Старик кивал убежденно.
– Но раз уж вы здесь, – сказал я, – могу я вам задать один вопрос?
Он посмотрел на меня с беспокойством.
– Отчего ваша внучка не живет сейчас с вами? Ведь ей надо бы помочь, да и вам было бы, наверное, легче.
Старик сжал руки, пальцы издали сухой треск, костяшки их побелели.
– Это уже тайны нашей семейной жизни… но я вам отвечу… Внучка и моя жена, ее бабушка то есть, давно не встречаются. Сначала из-за того, что жена Ангела – наша сноха – совершенно порвала с нами и старалась, чтобы и девочка с нами не виделась. Иногда мы не виделись месяцами. После развода девочка, естественно, еще сильнее привязалась к матери, а бабушку это злило… Напрасно, конечно, потому что ребенок не может рассуждать трезво и беспристрастно, как взрослый. Внучка не хотела приходить к нам, даже когда отец забирал ее на выходные… А в этом году «доброжелатели», такие, знаете, всегда находятся, рассказали нам о тех унизительных сценах, которые происходили в Созополе… Вы, наверное, уже слышали об этом?
– Да.
– Странно, но моя жена восприняла случившееся как заслуженное возмездие за то, что сын плохо воспитал дочь… Потом, в связи с похоронами, мы встретились, и жена моя не сдержалась – правда, она была в таком состоянии, что ее можно понять, – и сказала Еве: ты виновата в смерти отца! И Ева опять стала нас избегать. Я ей звонил, но она, услышав мой голос, бросает трубку.
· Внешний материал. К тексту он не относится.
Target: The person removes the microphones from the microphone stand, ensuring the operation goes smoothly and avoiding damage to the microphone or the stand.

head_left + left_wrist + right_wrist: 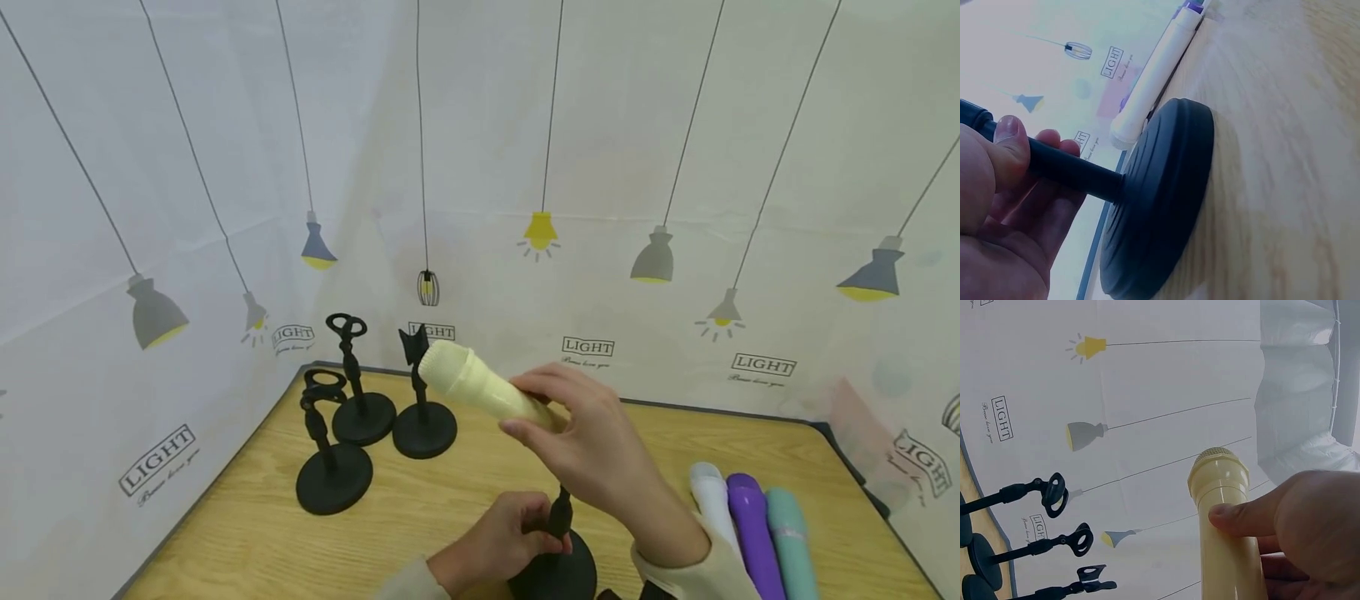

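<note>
A pale yellow microphone [487, 387] is held tilted in the air by my right hand [592, 433], its head pointing up and left in the head view. The right wrist view shows the thumb and fingers around the body of the microphone [1229, 544]. Below it, my left hand [498, 537] grips the stem of a black microphone stand [562, 575]. In the left wrist view, thumb and fingers wrap the stem above the round base [1160, 200]. The right hand and forearm hide the top of this stand in the head view.
Three more black stands [333, 479] [365, 417] [424, 429] are grouped at the table's back left. On the right lie a white microphone [712, 500], a purple microphone [752, 533] and a mint green microphone [791, 542], side by side. A lamp-printed cloth [480, 167] walls the wooden table.
</note>
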Demonstrator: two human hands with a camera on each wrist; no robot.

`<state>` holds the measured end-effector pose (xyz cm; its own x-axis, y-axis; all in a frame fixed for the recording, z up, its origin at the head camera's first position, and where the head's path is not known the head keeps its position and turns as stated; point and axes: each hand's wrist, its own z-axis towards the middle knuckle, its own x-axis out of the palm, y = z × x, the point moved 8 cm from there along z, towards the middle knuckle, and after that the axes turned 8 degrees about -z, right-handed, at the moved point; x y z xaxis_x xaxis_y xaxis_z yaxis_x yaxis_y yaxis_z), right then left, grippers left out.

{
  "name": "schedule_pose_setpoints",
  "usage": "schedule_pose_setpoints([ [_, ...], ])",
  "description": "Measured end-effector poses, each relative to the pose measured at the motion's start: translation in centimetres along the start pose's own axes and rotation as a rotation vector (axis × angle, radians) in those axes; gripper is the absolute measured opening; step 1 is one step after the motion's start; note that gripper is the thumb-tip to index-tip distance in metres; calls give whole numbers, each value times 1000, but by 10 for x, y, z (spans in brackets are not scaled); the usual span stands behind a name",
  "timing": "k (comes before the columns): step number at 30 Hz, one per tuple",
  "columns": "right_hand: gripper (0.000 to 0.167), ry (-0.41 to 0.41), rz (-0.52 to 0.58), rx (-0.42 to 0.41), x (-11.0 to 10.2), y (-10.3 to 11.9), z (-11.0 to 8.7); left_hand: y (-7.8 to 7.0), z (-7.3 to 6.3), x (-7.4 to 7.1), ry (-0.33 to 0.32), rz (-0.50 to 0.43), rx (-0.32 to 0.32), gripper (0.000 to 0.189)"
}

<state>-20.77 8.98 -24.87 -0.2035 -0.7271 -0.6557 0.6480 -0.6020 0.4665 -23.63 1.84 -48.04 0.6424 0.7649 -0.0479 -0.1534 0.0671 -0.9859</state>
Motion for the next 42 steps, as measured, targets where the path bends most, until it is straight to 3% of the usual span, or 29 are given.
schedule_pose_setpoints([
  [12,29,6,64,-37,6,14,22,2,2,-3,-5,6,-5,2],
  [21,33,-54,98,-118,4,37,36,0,1,-4,-16,2,-14,5],
  [35,36,-181,33,-247,-29,46,22,6,-2,-1,-19,-42,-30,4],
  [42,37,-208,-65,-199,-48,23,9,5,-3,1,-32,-57,-67,6],
])
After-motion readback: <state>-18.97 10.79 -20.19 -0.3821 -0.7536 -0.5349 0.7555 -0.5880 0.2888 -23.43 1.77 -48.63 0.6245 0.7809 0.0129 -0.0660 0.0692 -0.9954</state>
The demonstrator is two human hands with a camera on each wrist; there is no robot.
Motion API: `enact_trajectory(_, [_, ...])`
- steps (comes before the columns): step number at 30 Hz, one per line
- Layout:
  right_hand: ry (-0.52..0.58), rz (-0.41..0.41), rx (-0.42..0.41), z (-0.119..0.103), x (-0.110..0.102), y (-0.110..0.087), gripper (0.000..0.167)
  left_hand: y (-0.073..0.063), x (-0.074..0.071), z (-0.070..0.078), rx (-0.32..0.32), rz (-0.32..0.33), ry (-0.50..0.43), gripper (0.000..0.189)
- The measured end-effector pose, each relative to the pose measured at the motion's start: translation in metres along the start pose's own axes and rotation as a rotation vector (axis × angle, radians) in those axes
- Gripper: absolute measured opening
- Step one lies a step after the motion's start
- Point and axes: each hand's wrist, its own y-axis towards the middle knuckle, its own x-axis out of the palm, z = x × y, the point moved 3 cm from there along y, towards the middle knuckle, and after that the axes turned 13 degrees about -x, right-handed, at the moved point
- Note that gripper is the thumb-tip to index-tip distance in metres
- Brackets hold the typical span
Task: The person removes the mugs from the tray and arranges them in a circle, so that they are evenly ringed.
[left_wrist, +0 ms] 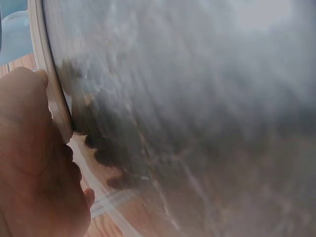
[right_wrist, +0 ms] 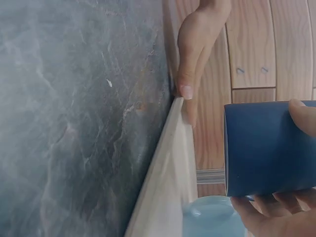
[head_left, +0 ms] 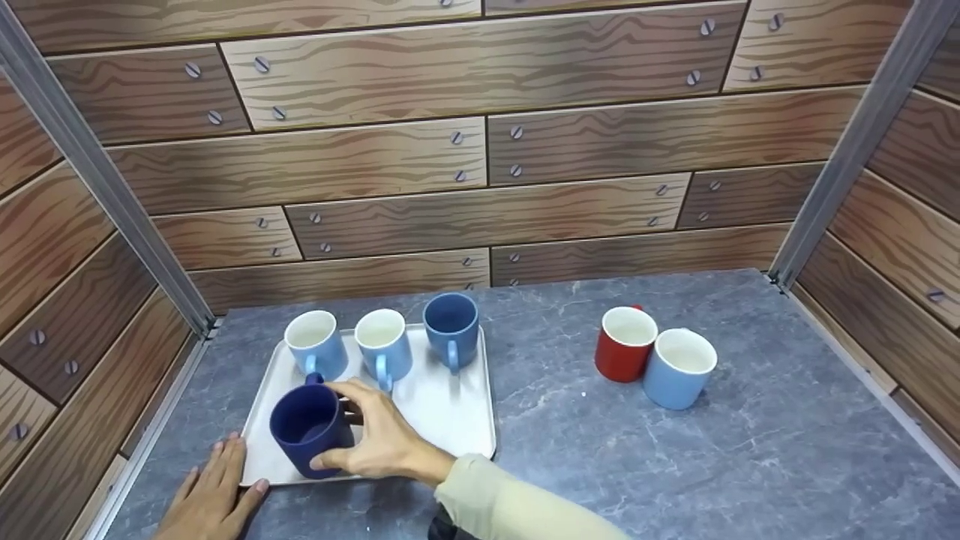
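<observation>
My right hand [head_left: 382, 435] grips a dark blue mug [head_left: 304, 427], thumb on one side and fingers on the other. The right wrist view shows a gap between this mug [right_wrist: 266, 148] and the white tray [right_wrist: 168, 182] beneath. At the near left corner of the tray [head_left: 442, 420], my left hand [head_left: 210, 491] lies with fingers extended, thumb against the near edge. In the left wrist view that hand [left_wrist: 34, 158] touches the tray's rim [left_wrist: 49, 74]. Along the tray's far side stand two light blue mugs [head_left: 319, 349] and a medium blue mug [head_left: 452, 334], all upright.
To the right of the tray, a red mug [head_left: 624, 349] and another light blue mug [head_left: 679, 371] stand side by side on the grey marbled table [head_left: 585, 465]. Wood-patterned walls [head_left: 390, 157] with metal corner posts [head_left: 840, 161] enclose the table at the back and sides.
</observation>
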Motion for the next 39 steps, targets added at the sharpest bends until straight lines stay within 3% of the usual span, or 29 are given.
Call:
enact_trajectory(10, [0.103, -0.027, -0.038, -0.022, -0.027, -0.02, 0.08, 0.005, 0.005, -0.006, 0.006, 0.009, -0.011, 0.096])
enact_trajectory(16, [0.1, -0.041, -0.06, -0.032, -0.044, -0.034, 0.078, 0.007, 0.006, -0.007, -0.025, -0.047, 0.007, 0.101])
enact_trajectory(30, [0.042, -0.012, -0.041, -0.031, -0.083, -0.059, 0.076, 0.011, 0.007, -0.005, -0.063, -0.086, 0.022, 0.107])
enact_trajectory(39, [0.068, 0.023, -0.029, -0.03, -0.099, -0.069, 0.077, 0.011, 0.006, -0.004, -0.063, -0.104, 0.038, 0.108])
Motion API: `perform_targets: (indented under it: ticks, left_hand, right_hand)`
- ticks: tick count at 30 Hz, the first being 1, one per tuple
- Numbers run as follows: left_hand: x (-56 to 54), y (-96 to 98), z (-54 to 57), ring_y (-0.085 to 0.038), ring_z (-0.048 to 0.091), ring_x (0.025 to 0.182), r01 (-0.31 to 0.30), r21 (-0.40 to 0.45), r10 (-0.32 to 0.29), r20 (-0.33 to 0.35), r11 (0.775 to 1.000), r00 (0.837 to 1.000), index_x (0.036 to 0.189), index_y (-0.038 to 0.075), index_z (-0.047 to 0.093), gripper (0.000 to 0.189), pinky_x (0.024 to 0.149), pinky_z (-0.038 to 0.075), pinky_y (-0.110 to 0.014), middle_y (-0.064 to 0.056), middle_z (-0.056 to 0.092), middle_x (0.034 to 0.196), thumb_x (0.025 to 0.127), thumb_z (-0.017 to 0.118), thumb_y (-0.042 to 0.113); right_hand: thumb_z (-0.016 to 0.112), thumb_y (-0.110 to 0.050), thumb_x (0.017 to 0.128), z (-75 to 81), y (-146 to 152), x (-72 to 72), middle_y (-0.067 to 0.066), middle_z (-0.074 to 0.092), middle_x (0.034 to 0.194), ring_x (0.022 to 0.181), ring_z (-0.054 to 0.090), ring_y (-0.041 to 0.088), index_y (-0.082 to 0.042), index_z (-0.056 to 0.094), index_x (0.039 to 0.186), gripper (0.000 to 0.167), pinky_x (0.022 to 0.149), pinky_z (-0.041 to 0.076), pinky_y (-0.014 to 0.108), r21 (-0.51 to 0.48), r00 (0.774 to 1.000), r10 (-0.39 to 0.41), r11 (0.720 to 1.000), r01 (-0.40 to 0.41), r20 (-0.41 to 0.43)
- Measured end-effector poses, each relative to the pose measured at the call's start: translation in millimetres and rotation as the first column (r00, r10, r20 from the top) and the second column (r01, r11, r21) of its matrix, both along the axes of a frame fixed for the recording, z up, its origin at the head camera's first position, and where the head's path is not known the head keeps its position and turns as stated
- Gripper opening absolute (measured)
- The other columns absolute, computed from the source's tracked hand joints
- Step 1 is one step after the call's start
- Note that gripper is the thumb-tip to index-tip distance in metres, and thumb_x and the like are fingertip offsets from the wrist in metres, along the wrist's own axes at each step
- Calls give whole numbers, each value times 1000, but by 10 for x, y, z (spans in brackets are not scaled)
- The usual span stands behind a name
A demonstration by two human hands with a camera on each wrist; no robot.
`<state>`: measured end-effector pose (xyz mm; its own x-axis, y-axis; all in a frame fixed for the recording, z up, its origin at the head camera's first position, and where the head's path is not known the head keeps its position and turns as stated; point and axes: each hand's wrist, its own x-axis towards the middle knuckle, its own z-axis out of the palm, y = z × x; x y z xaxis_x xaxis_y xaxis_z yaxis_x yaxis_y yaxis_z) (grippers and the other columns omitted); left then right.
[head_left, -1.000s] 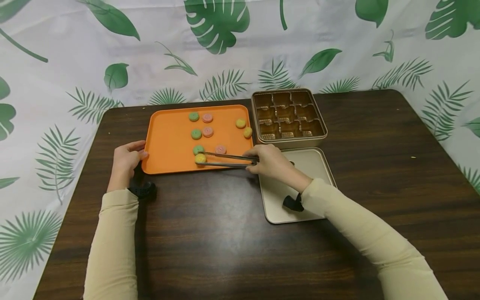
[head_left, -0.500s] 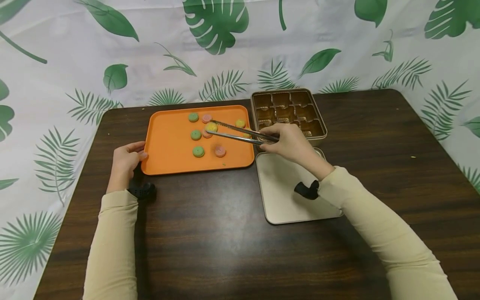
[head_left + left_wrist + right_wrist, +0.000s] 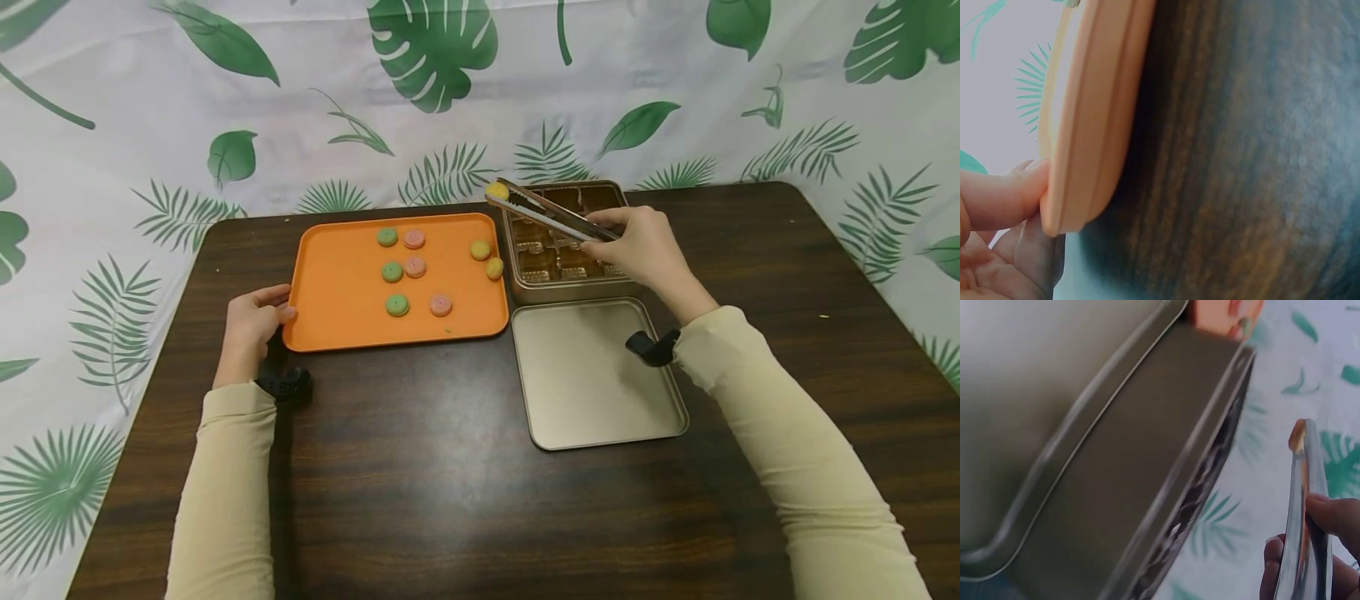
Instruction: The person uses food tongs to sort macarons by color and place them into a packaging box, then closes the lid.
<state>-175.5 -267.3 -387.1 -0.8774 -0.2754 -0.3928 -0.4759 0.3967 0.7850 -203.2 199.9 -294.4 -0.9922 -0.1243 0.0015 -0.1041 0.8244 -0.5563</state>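
In the head view my right hand (image 3: 647,250) grips a pair of metal tongs (image 3: 551,218), whose tips pinch a yellow macaron (image 3: 497,192). The macaron hangs by the upper left corner of a gold tin box (image 3: 577,292) with a brown divided insert. The right wrist view has the tongs (image 3: 1300,525) between thumb and fingers. At the left, my left hand (image 3: 253,323) holds the rim of an orange tray (image 3: 330,283); the left wrist view has the thumb (image 3: 1010,194) against its corner. Green macarons (image 3: 397,305), pink macarons (image 3: 441,305) and two yellow macarons (image 3: 480,250) lie on the tray.
A flat gold lid (image 3: 592,375) lies in front of the tin box. Everything stands on a dark wooden table (image 3: 420,467). Behind it hangs a white cloth (image 3: 315,158) with green leaf prints. A small green crumb (image 3: 448,331) is near the tray's front edge.
The tongs have lifted the yellow macaron from the tray's front and carried it up and right to the tin box. My left hand stays on the tray's rim.
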Motion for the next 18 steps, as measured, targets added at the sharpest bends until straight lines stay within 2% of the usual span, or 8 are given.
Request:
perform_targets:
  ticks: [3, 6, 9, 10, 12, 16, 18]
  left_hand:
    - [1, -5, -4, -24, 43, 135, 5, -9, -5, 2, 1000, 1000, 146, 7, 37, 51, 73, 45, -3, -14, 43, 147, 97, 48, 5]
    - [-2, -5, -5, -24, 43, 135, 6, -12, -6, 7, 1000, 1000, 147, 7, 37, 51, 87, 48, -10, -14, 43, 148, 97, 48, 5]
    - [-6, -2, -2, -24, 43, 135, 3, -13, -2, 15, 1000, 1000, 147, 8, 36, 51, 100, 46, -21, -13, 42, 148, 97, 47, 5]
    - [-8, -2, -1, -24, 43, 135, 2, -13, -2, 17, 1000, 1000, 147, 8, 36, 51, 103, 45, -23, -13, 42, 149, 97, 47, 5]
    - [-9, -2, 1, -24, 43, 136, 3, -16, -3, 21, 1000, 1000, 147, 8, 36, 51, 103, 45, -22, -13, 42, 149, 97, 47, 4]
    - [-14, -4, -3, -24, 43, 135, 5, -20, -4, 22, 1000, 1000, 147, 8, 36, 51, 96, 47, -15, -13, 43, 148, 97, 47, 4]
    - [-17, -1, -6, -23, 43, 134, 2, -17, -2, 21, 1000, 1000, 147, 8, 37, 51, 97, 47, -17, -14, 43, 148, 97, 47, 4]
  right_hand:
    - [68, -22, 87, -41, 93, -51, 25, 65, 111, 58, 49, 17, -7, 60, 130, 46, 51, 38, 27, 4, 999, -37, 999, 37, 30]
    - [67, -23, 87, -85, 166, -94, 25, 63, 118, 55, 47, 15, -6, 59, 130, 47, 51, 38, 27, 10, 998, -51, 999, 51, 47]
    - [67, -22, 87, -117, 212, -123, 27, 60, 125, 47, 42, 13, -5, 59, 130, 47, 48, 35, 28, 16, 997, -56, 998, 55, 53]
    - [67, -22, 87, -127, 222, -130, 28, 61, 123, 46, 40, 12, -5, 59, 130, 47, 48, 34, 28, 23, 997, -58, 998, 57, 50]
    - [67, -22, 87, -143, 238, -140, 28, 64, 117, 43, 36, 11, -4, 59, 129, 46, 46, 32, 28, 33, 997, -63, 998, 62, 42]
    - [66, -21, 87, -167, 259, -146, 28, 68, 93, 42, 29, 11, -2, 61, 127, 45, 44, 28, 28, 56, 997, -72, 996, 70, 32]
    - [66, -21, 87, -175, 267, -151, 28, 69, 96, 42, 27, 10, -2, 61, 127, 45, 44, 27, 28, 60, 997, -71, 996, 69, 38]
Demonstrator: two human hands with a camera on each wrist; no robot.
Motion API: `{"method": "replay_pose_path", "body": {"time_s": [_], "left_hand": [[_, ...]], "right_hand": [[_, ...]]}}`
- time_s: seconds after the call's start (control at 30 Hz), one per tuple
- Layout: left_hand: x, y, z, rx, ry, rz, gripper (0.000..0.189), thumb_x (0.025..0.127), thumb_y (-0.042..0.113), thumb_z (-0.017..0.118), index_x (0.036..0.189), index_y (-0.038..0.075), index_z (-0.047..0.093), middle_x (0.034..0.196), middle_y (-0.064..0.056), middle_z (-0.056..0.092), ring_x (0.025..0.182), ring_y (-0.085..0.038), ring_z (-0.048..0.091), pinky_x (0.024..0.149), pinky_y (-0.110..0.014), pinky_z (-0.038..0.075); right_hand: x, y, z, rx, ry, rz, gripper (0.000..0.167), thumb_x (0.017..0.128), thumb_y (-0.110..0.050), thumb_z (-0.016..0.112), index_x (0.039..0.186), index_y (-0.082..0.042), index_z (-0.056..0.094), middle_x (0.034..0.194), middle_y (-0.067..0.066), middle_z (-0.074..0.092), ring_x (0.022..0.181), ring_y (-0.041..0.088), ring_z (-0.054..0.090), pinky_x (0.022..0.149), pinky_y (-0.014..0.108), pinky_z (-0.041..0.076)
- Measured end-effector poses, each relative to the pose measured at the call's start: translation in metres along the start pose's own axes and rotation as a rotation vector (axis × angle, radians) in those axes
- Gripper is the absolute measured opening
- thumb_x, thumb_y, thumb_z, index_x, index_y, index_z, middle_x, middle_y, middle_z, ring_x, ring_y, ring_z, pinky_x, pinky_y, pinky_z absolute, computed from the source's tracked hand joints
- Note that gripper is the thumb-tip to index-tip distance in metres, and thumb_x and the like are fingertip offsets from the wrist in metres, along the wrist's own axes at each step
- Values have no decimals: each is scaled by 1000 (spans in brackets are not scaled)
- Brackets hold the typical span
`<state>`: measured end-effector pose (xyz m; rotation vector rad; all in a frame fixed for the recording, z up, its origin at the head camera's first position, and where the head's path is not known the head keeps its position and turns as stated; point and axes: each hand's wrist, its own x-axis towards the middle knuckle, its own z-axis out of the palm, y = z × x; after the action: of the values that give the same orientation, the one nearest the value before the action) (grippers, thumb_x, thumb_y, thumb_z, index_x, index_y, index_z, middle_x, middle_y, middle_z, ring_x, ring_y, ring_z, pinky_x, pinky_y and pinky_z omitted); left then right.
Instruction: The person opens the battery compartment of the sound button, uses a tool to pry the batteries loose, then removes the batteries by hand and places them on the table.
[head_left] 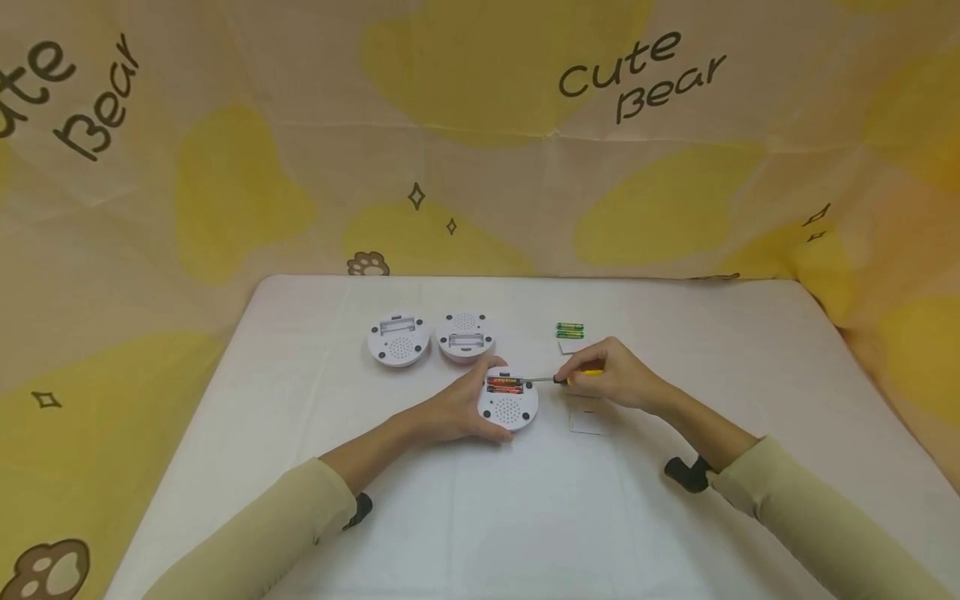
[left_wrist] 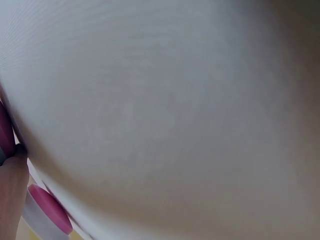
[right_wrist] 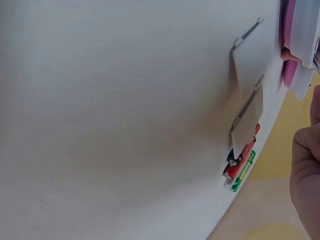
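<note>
My left hand (head_left: 450, 410) grips a round white device (head_left: 507, 412) by its sides, thumb at the near edge and fingers at the far edge. Its underside faces up, showing a speaker grille, dark feet and an uncovered compartment with red and black batteries (head_left: 505, 385). In my right hand (head_left: 622, 377) is a screwdriver (head_left: 542, 380) with a yellow handle, its thin shaft pointing left. The tip lies right at the compartment's right end. The right wrist view shows the right hand (right_wrist: 305, 170) at its edge; the screwdriver is mostly out of that view.
Two more white devices (head_left: 399, 343) (head_left: 466, 335) lie upside down behind, their battery compartments bare. Green batteries (head_left: 570, 331) lie at the back right. Flat white covers (head_left: 588, 423) (right_wrist: 247, 122) lie beneath and beside the right hand, with red batteries (right_wrist: 240, 162) near one.
</note>
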<state>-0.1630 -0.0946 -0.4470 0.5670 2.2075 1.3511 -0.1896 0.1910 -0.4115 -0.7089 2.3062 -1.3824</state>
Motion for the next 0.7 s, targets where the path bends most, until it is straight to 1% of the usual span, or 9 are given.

Старик замолчал, утомленный исповедью.
Выходит, подумал я, девушка вела молчаливых разговоров по телефону гораздо больше, чем я думал…
Вражда внутри семьи проявляется в разных формах, сказал Троянский, когда я, еще в самом начале, докладывал ему о встречах с родными Борисова, но в основе ее всегда лежат почти животные инстинкты женского соперничества или безудержная страсть к деньгам… Вероятно, мать Борисова воспринимала как оскорбление то, что ее сын привозил вещи, и притом заграничные, своей бывшей жене; мещане, стоит им немного разбогатеть, а особенно дорваться до «шикарной» заграничной жизни, дают волю своим страстишкам, начинают измерять достоинство человека тем, сколько у него заграничных вещей, какие он кому делает подарки. В затуманенных алчностью мозгах валюта и тряпки становятся единственным мерилом жизненных ценностей, и эти людишки все больше задыхаются в зловонии мелочного стяжательства… Гнусная, жалкая, убийственная семейная клоака.
Когда старик ушел, я отправился к Троянскому, прихватив с собой Донкова.
Стажер доложил, что наблюдение за дачей ведется с восемнадцати часов вчерашнего вечера. Потом рассказал о поисках таксиста. До начала утренней смены ему не удалось напасть на нужного человека. Часам к восьми он, однако, разыскал его; тот только что вернулся из Пловдива, куда доставил какую-то парочку, «двух пьяных поросят», как он выразился. Шофер быстро вспомнил, что ездил на дачу, возил мужчину лет тридцати пяти. «С каким-то бульдожьим лицом», – сказал он.